Este grito nuestro fue antes, clavado en la cruz sobre el monte Calvario, un supremo clamor tuyo, a punto ya de expirar tras una pasión de tortura más allá de todo lo imaginable: Eloí, Eloí, lemá sabaktani.
Cuando estudiábamos en clase la novela cumbre de Unamuno, sabes el desgarro que nos originaba el párroco de Valverde de Lucerna, el pueblo de San Manuel Bueno Mártir, cuando en Semana Santa le veíamos ahogado por una profunda angustia religiosa. Aún me parece seguir oyendo aquel grito de San Manuel Bueno, cuando lo recuerdo. Jamás oí un alarido más hondo y más de animal herido.
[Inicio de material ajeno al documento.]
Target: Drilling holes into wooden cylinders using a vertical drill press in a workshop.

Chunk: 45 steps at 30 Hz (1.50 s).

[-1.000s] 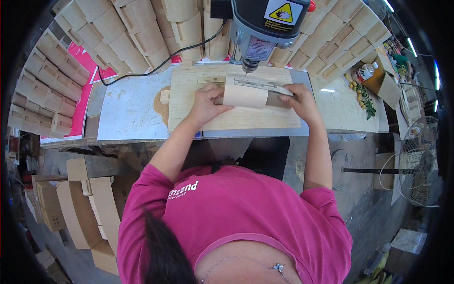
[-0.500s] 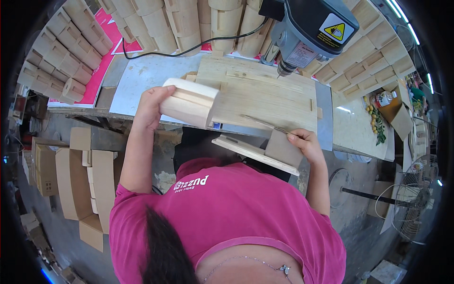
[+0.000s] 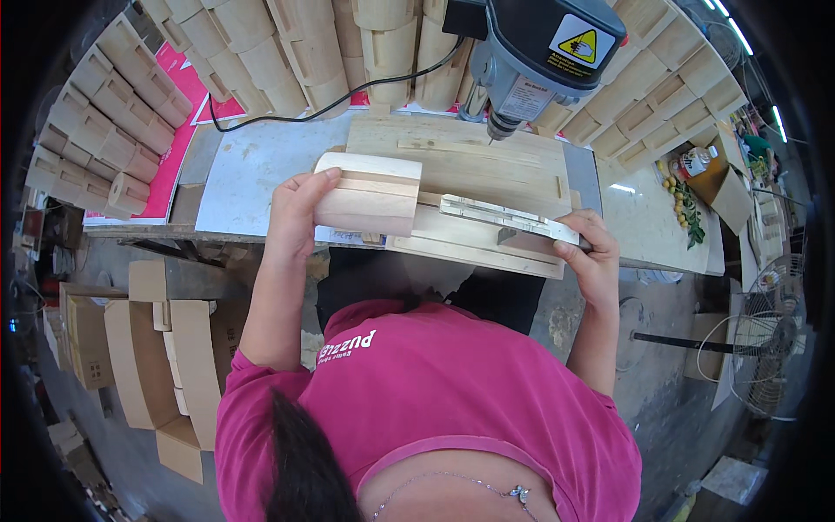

Tarde entendí que Tú, con tu Eloí Eloí, ni gritabas desgarrado, ni menos te quejabas a Dios Padre de que te hubiera abandonado. Se lo había oído en clase a Spadafora, pero no caí en la cuenta. Hablaba Spadafora de que estabas recitando el mesiánico salmo 22, el que tenía adelantados mil detalles de tu pasión santa: la burla de tus enemigos, el sorteo de tu túnica, el que no te quebrarían los huesos…
El recitado de este salmo desde el madero de tu cruz, en verdad era una súplica y una acción de gracias. No expresabas una desesperación sino la confianza propia de un fiel judío que cree que Yahvé es su Dios, el Hijo que tiene derecho a esperar de su Yahvé, según la promesa de la Alianza, la salvación prometida a Israel. Le estás diciendo a Dios Padre (a tu Abba, Padrito del alma), desde tu profundo dolor “Tú eres el Dios de mi salvación”. Pensabas en nosotros.
Contigo, y queriendo darle el sentido que le dabas en la cruz, que nunca se nos alcanzará del todo, seguimos nosotros diciendo:
 
                 ¡Eloí, Eloí, Eloí, Dios mío, Dios mío, Dios mío!